Israel Bar Association (לִשְׁכַּת עוֹרְכֵי הַדִּין בְּיִשְׂרָאֵל; abbr. IBA) is the bar association for all Israeli lawyers.

==History==
The Israel Bar Association was established by The Bar Association Law, 1961. The law went into effect in March 1962.

The Association is organized as a corporation, with a Central Committee, a National Assembly and five districts. Membership is mandatory for lawyers licensed in Israel. The top positions are filled by elections held every four years.

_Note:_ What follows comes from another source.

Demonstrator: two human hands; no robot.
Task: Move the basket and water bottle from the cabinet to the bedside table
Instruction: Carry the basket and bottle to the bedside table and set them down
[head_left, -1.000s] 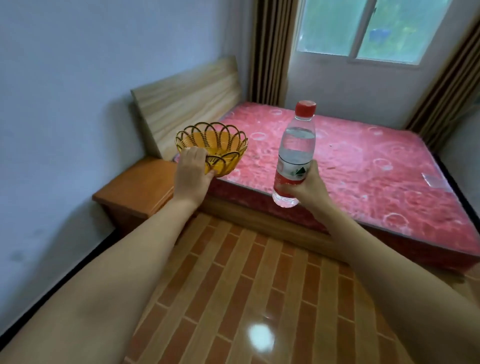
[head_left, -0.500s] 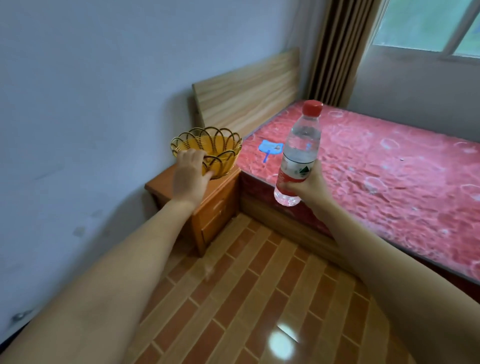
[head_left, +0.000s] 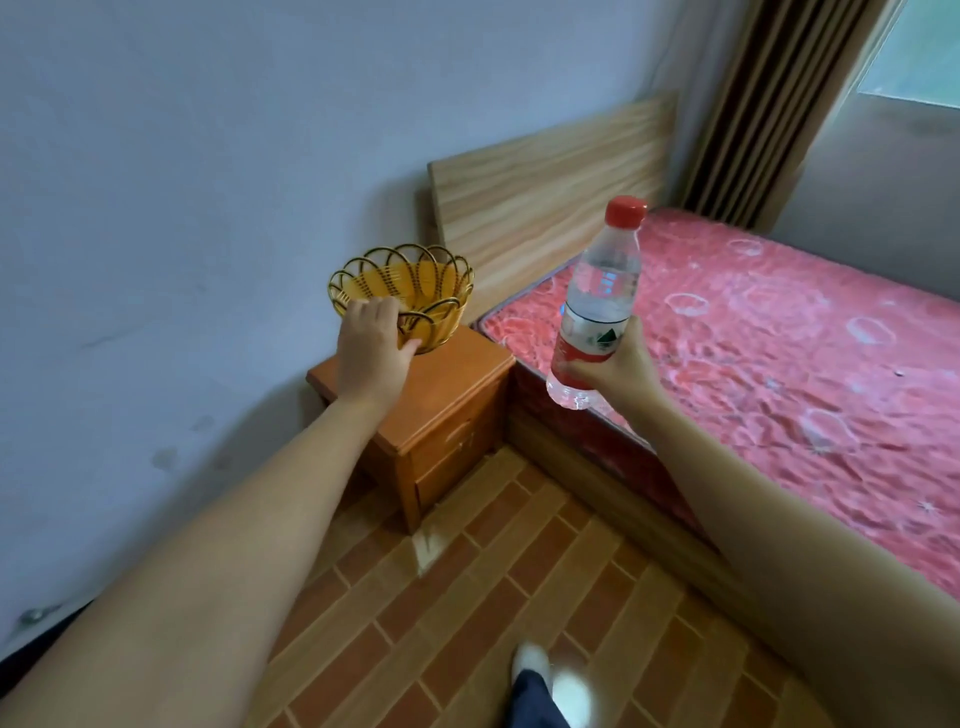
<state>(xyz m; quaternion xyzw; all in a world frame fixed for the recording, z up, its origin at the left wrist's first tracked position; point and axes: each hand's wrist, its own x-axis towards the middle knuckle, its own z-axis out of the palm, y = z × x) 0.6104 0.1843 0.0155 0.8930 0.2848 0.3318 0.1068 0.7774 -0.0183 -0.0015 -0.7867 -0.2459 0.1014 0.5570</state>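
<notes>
My left hand (head_left: 371, 348) grips the near rim of a yellow woven basket (head_left: 410, 283), holding it over the back of the orange wooden bedside table (head_left: 441, 400); I cannot tell whether the basket touches the tabletop. My right hand (head_left: 615, 366) holds a clear water bottle (head_left: 597, 301) with a red cap and red label, upright in the air over the edge of the bed, to the right of the table.
A bed with a red patterned mattress (head_left: 779, 332) and a wooden headboard (head_left: 550, 192) fills the right side. A pale wall (head_left: 208, 156) lies behind the table. Brown curtains (head_left: 769, 104) hang at the back. The floor (head_left: 493, 597) is brick-patterned tile; my foot (head_left: 530, 670) shows at the bottom.
The view has swung left and closer to the bedside table. The basket now hangs over the tabletop, and the bottle has come nearer the table's right side.
</notes>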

The law empowers the Israel bar with mandatory authority to regulate ethical and disciplinary matters, to accredit interns, conduct the bar examination twice a year, and issue licenses. As a matter of discretionary authority, the law empowers the Israel Bar Association to take actions for the benefit of its members, and to take legal actions against those trespassing on the profession. It is considered a self-regulated "guild", created under the concept that lawyers are better equipped to discipline themselves without government or judicial supervision. That is unlike the United States, where lawyers must seek admission from the courts in each state in which they wish to practice, and they must obtain additional separate licenses from federal courts. Membership in the Israel Bar Association is compulsory, and it is the only bar association recognized under the law. Under the umbrella of the Israel Bar Association, different committees devoted to almost every imaginable aspect of the law convene on a voluntary basis. Those committees, however, have a very limited role in the daily practice of attorneys and have minimal influence in the process of drafting and passing laws.

Two standing committees of the IBA are the Mandatory Mediation Committee, and the "related organ", the "Schar Mitzvah" (Pro Bono Program) Committee.